Beyond discovery, the courts have developed a host of procedural and evidentiary rules to assist in the orderly and judicious resolution of these cases, which evolve with experience. Foremost, the court has imposed a strict set of procedures that guard against the misuse or disclosure of classified evidence. On the merits, the courts have held the government must establish its case by a preponderance of the evidence—the standard proposed by the government. The government generally enjoys a rebuttable presumption that its evidence is authentic, but not that its evidence is accurate. Hearsay is admissible, with the weight given to a particular piece of hearsay determined by the court based on the entire record. Similarly, statements procured by torture or undue coercion are generally accorded no weight. The court designed these rules in an effort to avoid unduly burdening the government or compromising security, while still requiring it to justify the individual’s detention.

The Results

Although the District Court has granted the writ of habeas corpus to 36 of the 50 individuals whose cases have reached final decisions, the raw numbers do not tell the whole story. One case in which the writ was granted involved 17 Uighurs, whom the government had already conceded were “no longer” enemy combatants and had agreed posed no threat to the United States. Controlling for these 17 individuals, the government has prevailed in more than 40% of the habeas petitions that it has actually contested. Of the habeas cases that have reached resolution in the District Court, 18 appeals are pending, 12 by detainees and six by the United States. One of the cases on appeal, Al Bihani v. Obama, was affirmed, but the appellants are seeking en banc review.

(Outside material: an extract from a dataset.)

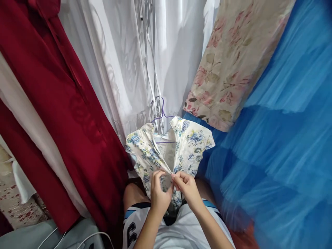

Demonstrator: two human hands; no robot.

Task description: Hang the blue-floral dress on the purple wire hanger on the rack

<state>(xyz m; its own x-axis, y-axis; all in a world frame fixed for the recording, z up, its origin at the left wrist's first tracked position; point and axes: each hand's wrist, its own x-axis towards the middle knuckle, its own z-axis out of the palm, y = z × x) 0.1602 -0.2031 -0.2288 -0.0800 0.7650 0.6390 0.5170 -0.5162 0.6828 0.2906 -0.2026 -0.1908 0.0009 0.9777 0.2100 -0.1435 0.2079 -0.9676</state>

Thus, a careful study of the D.C. federal courts’ post-Boumediene jurisprudence shows that attacks on the judiciary’s role are entirely unfounded. We fully recognize that Congress has the power, within constitutional limits, to set a detention standard of its own, and to prescribe rules of evidence and procedure to govern habeas cases. But in our considered judgment, reflecting our many years of experience on the bench, and based on our study of the available data, there is no need for Congress to do so here. Moreover, even if Congress were to legislate new standards, the courts will still have to interpret and apply the new law. Asking Congress to legislate an entirely new set of substantive or procedural rules to govern these cases would simply destabilize the emerging jurisprudence.